Have an invite to a Google hangout karaoke party? A Netflix watch event? A Zoom happy hour glow ball soirée? RSVP yes if it sounds remotely interesting. It’s the same principle as in real-life events — the more you get out there, the more likely you are to meet someone. Yes, it’s easier to hang out solo, but showing up to virtual events will keep your social skills strong. Another option: Quarantine Together is a new app that introduces singles and encourages virtual meets. Of course, Quarantine Together joins OG dating apps like Bumble and Tinder, but the point is that quarantine is a great time to shake things up. Even if you’re “not an app person,” what do you have to lose but a few minutes? 

That said, if your virtual hangout calendar is overloaded, it’s also OK to turn down invites and take some time to focus on you. “This self-isolation has forced people to look inward” and ask themselves the “bigger questions,” Concepcion says.

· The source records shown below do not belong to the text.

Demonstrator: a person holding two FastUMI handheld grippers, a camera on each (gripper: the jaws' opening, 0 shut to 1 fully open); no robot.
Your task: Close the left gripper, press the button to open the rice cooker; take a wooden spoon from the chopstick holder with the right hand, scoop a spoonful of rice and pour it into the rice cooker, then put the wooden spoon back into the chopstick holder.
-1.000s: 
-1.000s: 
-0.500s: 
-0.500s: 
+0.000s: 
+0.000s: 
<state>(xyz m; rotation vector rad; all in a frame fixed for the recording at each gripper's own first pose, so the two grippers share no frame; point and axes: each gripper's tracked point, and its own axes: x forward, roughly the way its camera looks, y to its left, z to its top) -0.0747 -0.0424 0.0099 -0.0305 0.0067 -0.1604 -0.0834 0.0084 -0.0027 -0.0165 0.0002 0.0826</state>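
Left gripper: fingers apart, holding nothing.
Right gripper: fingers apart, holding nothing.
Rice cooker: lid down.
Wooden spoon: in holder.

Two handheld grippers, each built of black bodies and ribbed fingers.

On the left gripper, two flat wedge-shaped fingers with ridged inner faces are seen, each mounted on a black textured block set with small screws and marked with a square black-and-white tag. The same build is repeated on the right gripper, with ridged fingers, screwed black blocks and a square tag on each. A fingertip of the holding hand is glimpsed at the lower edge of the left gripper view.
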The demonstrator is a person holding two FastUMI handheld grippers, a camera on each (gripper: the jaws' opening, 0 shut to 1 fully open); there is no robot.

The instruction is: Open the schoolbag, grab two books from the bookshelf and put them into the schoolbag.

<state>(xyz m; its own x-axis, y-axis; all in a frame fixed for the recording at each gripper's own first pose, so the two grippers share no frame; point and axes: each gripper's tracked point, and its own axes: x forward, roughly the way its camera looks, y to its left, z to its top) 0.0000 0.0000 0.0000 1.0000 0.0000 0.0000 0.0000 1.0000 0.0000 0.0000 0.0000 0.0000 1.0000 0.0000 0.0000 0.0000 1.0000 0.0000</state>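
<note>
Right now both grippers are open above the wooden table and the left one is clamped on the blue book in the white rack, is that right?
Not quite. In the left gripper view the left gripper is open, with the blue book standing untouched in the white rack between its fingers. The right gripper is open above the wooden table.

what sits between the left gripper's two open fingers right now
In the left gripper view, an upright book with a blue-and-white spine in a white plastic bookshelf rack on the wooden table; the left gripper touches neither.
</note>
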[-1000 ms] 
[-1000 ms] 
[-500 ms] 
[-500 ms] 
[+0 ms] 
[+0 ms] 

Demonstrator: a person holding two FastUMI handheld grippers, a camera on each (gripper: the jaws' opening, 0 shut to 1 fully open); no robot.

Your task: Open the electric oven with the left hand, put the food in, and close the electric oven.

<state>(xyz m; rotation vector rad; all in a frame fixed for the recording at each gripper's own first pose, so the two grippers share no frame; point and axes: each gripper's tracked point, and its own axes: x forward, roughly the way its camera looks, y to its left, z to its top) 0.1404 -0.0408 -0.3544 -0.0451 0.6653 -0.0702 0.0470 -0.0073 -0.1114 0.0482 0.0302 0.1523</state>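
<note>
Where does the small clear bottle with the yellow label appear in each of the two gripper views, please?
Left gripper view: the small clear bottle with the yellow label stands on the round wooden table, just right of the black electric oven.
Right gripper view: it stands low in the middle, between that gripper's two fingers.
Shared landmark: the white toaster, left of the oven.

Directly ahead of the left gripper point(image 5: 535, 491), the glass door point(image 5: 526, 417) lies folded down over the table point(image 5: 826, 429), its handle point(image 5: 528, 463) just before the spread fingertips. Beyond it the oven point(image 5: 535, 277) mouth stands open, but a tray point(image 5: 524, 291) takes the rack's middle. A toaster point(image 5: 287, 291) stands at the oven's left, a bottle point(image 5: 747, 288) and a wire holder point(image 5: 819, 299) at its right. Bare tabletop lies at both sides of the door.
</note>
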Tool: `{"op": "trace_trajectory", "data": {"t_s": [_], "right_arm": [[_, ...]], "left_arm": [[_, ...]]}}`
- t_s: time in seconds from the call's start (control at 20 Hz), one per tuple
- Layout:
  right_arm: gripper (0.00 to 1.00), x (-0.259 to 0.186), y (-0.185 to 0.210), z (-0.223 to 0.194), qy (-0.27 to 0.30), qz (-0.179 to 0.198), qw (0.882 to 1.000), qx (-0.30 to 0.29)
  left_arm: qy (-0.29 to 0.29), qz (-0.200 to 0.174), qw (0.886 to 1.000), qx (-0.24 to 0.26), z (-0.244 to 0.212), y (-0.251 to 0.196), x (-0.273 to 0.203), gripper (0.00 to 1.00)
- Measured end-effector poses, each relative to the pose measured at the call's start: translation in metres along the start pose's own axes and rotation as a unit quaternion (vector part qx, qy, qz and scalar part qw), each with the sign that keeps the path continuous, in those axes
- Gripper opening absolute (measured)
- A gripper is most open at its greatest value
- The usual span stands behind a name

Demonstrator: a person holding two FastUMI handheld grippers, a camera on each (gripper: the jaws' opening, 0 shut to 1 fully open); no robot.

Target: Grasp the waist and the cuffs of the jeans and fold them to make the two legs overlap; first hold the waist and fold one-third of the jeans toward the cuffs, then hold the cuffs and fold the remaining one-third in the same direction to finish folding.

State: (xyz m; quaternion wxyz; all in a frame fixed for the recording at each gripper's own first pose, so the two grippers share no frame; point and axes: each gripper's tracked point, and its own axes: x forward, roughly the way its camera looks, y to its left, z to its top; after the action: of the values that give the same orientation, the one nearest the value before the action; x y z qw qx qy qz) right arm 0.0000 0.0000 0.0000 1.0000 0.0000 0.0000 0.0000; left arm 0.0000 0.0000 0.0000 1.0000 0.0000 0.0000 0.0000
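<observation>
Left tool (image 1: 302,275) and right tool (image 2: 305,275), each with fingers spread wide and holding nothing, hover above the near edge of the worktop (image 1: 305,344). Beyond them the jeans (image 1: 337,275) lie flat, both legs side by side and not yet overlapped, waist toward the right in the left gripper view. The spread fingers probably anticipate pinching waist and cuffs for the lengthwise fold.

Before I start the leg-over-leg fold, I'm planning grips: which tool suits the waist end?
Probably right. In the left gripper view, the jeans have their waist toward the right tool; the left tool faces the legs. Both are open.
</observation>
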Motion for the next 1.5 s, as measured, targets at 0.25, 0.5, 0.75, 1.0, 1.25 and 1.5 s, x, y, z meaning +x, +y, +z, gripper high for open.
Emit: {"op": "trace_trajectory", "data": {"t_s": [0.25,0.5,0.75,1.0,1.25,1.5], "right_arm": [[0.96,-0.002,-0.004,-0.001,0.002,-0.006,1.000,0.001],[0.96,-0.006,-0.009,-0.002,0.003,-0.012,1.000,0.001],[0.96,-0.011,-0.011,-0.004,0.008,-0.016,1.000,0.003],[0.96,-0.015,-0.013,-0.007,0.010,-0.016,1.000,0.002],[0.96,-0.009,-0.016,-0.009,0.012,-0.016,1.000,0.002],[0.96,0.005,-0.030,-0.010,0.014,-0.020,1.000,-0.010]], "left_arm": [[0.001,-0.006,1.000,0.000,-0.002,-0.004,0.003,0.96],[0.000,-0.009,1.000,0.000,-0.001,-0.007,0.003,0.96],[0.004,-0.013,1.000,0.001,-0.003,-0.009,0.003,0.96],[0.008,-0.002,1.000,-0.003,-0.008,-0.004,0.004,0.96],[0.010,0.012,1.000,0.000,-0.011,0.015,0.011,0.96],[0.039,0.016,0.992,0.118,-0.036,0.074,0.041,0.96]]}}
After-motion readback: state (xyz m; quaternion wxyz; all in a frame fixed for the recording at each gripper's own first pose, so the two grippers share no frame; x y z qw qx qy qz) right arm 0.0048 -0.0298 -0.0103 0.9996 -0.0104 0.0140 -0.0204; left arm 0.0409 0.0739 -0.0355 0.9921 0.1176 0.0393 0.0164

So if you’re in a romantic situation you’re unsure about, think of this as a time to press pause and assess the situation. “Never make relationship decisions from a place of fear,” reminds Concepcion.

Have a Plan in Place

Going on a “date?” The couch won’t cut it. Have a rough itinerary, whether it’s drinking a glass of wine and chatting for 30 minutes, watching a movie together or playing a board game. Phone sex is also on the table — just make sure you trust the other person isn’t screenshotting or video-recording. Concepcion says the more you bring dating energy to your virtual hangout — dress up, use silverware, sit at the table instead of a sofa — the better it will be for both of you. 

You also may want to advance your Tinder timeline, and get someone on FaceTime after just a few texts back and forth. That way, you won’t waste each other’s time or get caught in an endless back-and-forth volley of texts. 

Get Creative

And if you are dating and want to keep the spark alive? Consider sending surprise deliveries and packages to each other. Another option: Start a private Instagram account that only the two of you have the password to and upload pictures each day that remind you of each other. Start and add to a Spotify playlist together (or, if you’re really brave, swap Spotify passwords and see what they listen to in private mode). Send snail mail and add a drop of your signature perfume or cologne to the paper. Read a chapter of a book to each other on the phone. Feeling frisky? Make it an erotica classic. The point: While touch is out, try to use your other senses to increase your connection.